= About this exercise =
Transcribe the records that follow, keeping every word as it stands.

= Dataset records =
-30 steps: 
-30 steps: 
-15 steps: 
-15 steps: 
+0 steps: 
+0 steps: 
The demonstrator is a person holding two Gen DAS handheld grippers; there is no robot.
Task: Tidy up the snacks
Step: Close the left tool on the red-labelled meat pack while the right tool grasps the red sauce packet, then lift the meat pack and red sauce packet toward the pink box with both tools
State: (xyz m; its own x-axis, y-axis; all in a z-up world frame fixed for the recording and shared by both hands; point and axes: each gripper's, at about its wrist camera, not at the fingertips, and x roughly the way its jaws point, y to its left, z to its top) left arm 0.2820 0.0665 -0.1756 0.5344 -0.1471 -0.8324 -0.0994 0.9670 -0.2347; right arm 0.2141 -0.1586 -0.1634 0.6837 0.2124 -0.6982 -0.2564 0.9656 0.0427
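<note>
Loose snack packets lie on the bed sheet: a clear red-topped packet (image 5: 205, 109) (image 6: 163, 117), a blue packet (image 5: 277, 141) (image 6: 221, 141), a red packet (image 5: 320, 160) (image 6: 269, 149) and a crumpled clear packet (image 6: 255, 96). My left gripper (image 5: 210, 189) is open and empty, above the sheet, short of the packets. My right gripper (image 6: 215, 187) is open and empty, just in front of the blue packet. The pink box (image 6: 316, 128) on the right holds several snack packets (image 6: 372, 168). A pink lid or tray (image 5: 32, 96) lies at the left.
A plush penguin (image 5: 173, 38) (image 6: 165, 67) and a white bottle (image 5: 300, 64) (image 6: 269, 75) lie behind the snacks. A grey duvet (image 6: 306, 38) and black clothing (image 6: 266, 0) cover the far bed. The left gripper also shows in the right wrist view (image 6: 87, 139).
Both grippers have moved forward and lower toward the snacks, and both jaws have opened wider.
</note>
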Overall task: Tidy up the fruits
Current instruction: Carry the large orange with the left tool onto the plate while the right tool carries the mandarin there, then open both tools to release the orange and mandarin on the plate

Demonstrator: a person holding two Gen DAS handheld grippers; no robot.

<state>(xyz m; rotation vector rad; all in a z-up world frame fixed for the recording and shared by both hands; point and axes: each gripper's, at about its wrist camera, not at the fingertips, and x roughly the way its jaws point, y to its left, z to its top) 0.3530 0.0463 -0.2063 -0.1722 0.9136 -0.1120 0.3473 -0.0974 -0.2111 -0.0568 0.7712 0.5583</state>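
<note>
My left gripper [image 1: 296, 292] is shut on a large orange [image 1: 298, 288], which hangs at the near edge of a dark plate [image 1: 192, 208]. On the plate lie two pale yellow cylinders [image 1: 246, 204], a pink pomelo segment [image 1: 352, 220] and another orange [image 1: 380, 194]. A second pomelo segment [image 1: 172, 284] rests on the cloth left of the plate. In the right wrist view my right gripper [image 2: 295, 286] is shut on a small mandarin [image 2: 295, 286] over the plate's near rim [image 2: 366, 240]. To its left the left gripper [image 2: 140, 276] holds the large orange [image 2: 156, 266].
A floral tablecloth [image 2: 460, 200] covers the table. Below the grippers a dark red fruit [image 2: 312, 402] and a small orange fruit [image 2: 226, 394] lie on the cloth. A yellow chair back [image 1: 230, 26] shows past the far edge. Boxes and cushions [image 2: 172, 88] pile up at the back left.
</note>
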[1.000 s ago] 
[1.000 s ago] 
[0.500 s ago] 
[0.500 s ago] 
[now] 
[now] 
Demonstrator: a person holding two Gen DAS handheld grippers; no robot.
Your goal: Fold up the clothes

= Answer section =
-30 steps: 
-30 steps: 
-15 steps: 
-15 steps: 
+0 steps: 
+0 steps: 
The demonstrator is a person holding two Gen DAS handheld grippers; there is no robot.
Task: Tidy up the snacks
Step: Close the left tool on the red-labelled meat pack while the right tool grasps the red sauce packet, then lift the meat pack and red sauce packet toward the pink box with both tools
State: (xyz m; its own x-axis, y-axis; all in a z-up world frame fixed for the recording and shared by both hands; point and axes: each gripper's, at about its wrist camera, not at the fingertips, and x roughly the way its jaws point, y to its left, z to its top) left arm 0.2820 0.0665 -0.1756 0.5344 -0.1471 -0.8324 -0.0994 0.9670 -0.2347; right arm 0.2141 -0.1586 -0.1634 0.6837 0.2124 -0.6982 -0.2564 0.9656 0.0427
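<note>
Loose snack packets lie on the bed sheet: a clear red-topped packet (image 5: 205, 109) (image 6: 163, 117), a blue packet (image 5: 277, 141) (image 6: 221, 141), a red packet (image 5: 320, 160) (image 6: 269, 149) and a crumpled clear packet (image 6: 255, 96). My left gripper (image 5: 210, 189) is open and empty, above the sheet, short of the packets. My right gripper (image 6: 215, 187) is open and empty, just in front of the blue packet. The pink box (image 6: 316, 128) on the right holds several snack packets (image 6: 372, 168). A pink lid or tray (image 5: 32, 96) lies at the left.
A plush penguin (image 5: 173, 38) (image 6: 165, 67) and a white bottle (image 5: 300, 64) (image 6: 269, 75) lie behind the snacks. A grey duvet (image 6: 306, 38) and black clothing (image 6: 266, 0) cover the far bed. The left gripper also shows in the right wrist view (image 6: 87, 139).
Both grippers have moved forward and lower toward the snacks, and both jaws have opened wider.
</note>
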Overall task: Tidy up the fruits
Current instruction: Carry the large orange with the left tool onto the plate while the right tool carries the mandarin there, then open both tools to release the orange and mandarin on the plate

Demonstrator: a person holding two Gen DAS handheld grippers; no robot.

<state>(xyz m; rotation vector rad; all in a z-up world frame fixed for the recording and shared by both hands; point and axes: each gripper's, at about its wrist camera, not at the fingertips, and x roughly the way its jaws point, y to its left, z to its top) 0.3530 0.0463 -0.2063 -0.1722 0.9136 -0.1120 0.3473 -0.0974 -0.2111 -0.0568 0.7712 0.5583</state>
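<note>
My left gripper [image 1: 296, 292] is shut on a large orange [image 1: 298, 288], which hangs at the near edge of a dark plate [image 1: 192, 208]. On the plate lie two pale yellow cylinders [image 1: 246, 204], a pink pomelo segment [image 1: 352, 220] and another orange [image 1: 380, 194]. A second pomelo segment [image 1: 172, 284] rests on the cloth left of the plate. In the right wrist view my right gripper [image 2: 295, 286] is shut on a small mandarin [image 2: 295, 286] over the plate's near rim [image 2: 366, 240]. To its left the left gripper [image 2: 140, 276] holds the large orange [image 2: 156, 266].
A floral tablecloth [image 2: 460, 200] covers the table. Below the grippers a dark red fruit [image 2: 312, 402] and a small orange fruit [image 2: 226, 394] lie on the cloth. A yellow chair back [image 1: 230, 26] shows past the far edge. Boxes and cushions [image 2: 172, 88] pile up at the back left.
</note>
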[1.000 s ago] 
[1.000 s ago] 
[0.500 s ago] 
[0.500 s ago] 
[now] 
[now] 
Demonstrator: a person holding two Gen DAS handheld grippers; no robot.
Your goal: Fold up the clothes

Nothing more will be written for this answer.